*** Task input ***

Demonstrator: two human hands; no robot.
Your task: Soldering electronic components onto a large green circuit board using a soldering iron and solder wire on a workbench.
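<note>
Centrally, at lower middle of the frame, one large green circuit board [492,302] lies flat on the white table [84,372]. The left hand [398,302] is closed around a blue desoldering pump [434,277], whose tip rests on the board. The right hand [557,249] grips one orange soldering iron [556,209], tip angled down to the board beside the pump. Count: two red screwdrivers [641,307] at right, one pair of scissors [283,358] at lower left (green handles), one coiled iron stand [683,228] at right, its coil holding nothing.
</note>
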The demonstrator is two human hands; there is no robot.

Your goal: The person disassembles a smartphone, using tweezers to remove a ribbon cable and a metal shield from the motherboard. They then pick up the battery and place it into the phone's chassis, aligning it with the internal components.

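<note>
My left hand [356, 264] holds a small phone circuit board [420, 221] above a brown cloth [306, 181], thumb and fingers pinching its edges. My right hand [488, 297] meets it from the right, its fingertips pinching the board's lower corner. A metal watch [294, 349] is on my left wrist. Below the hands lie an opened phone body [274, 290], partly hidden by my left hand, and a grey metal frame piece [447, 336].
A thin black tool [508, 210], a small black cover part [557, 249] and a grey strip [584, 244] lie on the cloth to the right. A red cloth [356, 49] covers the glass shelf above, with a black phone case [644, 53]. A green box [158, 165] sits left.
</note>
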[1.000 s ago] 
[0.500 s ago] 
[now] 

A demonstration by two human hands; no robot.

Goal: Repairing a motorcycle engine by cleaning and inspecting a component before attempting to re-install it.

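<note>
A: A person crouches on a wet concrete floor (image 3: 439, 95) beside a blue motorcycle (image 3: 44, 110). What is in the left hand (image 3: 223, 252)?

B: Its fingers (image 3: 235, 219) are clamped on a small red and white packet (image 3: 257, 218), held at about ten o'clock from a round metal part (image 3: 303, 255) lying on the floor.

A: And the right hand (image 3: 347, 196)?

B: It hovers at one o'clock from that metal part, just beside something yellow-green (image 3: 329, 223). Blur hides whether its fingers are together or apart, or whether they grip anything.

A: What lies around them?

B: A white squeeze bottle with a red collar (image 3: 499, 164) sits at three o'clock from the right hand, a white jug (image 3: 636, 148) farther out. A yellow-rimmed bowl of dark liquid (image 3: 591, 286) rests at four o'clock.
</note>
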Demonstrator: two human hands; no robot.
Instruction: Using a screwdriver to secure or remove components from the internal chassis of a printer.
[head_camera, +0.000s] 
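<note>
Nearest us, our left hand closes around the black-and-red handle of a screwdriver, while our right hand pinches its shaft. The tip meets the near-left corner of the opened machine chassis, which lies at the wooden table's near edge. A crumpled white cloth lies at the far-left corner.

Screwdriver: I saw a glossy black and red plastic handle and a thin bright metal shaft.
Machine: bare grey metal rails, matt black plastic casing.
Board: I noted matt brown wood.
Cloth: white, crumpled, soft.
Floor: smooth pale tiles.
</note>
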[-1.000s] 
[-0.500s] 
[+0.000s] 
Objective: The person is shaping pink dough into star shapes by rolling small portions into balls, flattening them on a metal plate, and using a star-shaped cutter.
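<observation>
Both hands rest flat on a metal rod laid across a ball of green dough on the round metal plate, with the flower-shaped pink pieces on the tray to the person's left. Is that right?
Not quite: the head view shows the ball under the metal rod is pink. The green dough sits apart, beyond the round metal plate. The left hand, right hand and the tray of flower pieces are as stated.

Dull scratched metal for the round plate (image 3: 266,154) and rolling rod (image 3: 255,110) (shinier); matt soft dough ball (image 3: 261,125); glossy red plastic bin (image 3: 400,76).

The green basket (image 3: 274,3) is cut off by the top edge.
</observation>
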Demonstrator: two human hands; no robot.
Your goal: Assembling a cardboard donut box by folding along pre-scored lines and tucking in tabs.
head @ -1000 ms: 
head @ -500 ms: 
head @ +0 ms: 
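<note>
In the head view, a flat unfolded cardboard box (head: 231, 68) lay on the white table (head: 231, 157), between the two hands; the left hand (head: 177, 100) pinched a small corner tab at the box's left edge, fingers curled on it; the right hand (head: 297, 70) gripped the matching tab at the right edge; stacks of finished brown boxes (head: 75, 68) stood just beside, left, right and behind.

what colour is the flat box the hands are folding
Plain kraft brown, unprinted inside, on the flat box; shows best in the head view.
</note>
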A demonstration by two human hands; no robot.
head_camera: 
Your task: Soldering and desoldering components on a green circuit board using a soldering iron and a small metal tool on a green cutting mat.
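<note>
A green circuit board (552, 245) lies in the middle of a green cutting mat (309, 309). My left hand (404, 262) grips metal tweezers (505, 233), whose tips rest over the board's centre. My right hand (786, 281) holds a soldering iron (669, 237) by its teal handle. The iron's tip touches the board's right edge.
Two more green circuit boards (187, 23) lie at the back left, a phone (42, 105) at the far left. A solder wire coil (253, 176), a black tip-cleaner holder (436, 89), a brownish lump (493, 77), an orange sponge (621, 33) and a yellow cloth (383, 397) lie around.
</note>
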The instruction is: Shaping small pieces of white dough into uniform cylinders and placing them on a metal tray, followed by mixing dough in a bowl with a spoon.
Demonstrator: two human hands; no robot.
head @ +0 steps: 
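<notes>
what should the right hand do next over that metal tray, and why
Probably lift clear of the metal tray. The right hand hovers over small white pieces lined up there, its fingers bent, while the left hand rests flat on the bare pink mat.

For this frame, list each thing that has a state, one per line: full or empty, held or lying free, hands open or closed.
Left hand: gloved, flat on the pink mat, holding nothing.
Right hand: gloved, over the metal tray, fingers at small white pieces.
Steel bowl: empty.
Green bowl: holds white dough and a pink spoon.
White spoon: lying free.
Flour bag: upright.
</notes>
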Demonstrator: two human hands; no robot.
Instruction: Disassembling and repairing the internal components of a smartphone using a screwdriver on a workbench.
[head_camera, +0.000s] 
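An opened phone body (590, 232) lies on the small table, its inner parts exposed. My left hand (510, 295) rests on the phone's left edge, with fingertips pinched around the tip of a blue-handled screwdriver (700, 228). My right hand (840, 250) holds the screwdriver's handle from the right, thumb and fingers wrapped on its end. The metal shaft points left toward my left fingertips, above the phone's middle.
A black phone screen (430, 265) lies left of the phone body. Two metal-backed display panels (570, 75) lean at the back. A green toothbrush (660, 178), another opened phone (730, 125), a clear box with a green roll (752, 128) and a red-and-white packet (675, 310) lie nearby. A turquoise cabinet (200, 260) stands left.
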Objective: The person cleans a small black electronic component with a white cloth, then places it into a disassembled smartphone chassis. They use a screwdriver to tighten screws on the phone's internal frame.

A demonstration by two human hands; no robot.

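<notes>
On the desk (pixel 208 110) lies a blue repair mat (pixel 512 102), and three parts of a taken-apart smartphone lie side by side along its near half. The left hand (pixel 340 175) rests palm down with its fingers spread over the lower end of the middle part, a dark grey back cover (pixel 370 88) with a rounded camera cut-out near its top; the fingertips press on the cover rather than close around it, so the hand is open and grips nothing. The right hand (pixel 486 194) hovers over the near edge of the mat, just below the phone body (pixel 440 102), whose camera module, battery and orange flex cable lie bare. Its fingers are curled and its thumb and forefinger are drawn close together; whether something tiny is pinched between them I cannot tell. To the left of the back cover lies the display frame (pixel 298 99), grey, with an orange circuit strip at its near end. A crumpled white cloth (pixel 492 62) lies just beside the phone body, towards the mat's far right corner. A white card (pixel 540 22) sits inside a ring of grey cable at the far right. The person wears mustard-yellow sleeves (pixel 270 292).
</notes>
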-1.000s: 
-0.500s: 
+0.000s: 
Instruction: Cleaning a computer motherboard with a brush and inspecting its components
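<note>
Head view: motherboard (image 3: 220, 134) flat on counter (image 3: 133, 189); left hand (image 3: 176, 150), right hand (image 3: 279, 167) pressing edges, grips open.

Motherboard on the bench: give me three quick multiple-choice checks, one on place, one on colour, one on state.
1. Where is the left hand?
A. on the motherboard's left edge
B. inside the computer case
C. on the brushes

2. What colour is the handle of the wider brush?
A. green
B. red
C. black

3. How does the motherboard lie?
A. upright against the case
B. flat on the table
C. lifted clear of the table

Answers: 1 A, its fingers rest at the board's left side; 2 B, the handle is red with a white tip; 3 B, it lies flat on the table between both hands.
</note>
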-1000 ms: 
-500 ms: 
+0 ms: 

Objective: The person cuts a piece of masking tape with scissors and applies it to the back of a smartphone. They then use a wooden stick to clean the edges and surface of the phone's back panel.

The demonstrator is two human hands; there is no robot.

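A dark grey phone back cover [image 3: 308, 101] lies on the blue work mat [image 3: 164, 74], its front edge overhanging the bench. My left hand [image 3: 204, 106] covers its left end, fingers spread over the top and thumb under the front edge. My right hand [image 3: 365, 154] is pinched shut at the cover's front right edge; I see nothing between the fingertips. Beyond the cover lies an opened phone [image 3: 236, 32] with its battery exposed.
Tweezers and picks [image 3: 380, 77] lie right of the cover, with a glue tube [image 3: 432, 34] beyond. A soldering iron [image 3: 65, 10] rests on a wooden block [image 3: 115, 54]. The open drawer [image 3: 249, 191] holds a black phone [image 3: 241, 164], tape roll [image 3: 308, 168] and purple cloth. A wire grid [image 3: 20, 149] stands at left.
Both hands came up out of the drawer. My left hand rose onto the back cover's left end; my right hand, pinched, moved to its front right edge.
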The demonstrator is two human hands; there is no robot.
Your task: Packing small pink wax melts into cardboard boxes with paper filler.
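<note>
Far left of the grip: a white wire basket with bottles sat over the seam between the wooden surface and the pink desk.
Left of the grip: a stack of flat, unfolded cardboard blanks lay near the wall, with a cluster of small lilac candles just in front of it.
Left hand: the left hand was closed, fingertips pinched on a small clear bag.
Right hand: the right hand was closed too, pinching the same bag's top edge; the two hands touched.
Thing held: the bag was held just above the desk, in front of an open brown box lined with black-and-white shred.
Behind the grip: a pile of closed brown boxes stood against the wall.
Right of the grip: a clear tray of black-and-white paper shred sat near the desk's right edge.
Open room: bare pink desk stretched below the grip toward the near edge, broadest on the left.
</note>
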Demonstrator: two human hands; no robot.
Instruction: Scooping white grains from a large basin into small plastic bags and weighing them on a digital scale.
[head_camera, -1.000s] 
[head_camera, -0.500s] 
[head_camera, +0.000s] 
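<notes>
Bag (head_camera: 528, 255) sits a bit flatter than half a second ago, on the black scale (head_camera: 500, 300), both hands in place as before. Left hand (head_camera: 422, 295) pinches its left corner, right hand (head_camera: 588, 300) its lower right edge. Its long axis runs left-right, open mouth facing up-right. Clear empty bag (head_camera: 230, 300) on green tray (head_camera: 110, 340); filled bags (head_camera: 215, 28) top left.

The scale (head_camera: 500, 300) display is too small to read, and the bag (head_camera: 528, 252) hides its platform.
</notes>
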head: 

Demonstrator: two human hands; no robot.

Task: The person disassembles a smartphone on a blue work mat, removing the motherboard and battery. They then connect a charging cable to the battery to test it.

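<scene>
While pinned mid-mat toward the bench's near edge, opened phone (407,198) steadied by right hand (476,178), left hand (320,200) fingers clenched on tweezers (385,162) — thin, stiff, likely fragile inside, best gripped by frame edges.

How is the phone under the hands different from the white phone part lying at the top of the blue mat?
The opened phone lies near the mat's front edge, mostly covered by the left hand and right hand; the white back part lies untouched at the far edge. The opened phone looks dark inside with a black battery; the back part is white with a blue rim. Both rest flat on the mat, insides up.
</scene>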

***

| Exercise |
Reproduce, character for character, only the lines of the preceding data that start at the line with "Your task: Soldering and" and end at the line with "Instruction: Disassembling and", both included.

| Response |
Your task: Soldering and desoldering components on a green circuit board using a soldering iron and a small metal tool on a green cutting mat.
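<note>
A green circuit board (552, 245) lies in the middle of a green cutting mat (309, 309). My left hand (404, 262) grips metal tweezers (505, 233), whose tips rest over the board's centre. My right hand (786, 281) holds a soldering iron (669, 237) by its teal handle. The iron's tip touches the board's right edge.
Two more green circuit boards (187, 23) lie at the back left, a phone (42, 105) at the far left. A solder wire coil (253, 176), a black tip-cleaner holder (436, 89), a brownish lump (493, 77), an orange sponge (621, 33) and a yellow cloth (383, 397) lie around.
</note>
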The instruction is: Shaping small pieces of white dough into uniform cylinders and placing them on a metal tray, followed by mixing dough in a bowl with a spoon.
Demonstrator: two human hands; no robot.
head @ +0 steps: 
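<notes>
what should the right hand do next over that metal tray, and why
Probably lift clear of the metal tray. The right hand hovers over small white pieces lined up there, its fingers bent, while the left hand rests flat on the bare pink mat.

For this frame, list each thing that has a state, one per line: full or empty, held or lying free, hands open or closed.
Left hand: gloved, flat on the pink mat, holding nothing.
Right hand: gloved, over the metal tray, fingers at small white pieces.
Steel bowl: empty.
Green bowl: holds white dough and a pink spoon.
White spoon: lying free.
Flour bag: upright.
</notes>
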Demonstrator: two human hands; no robot.
Instruction: Disassembling and repairing the internal components of a smartphone using a screwdriver on a workbench.

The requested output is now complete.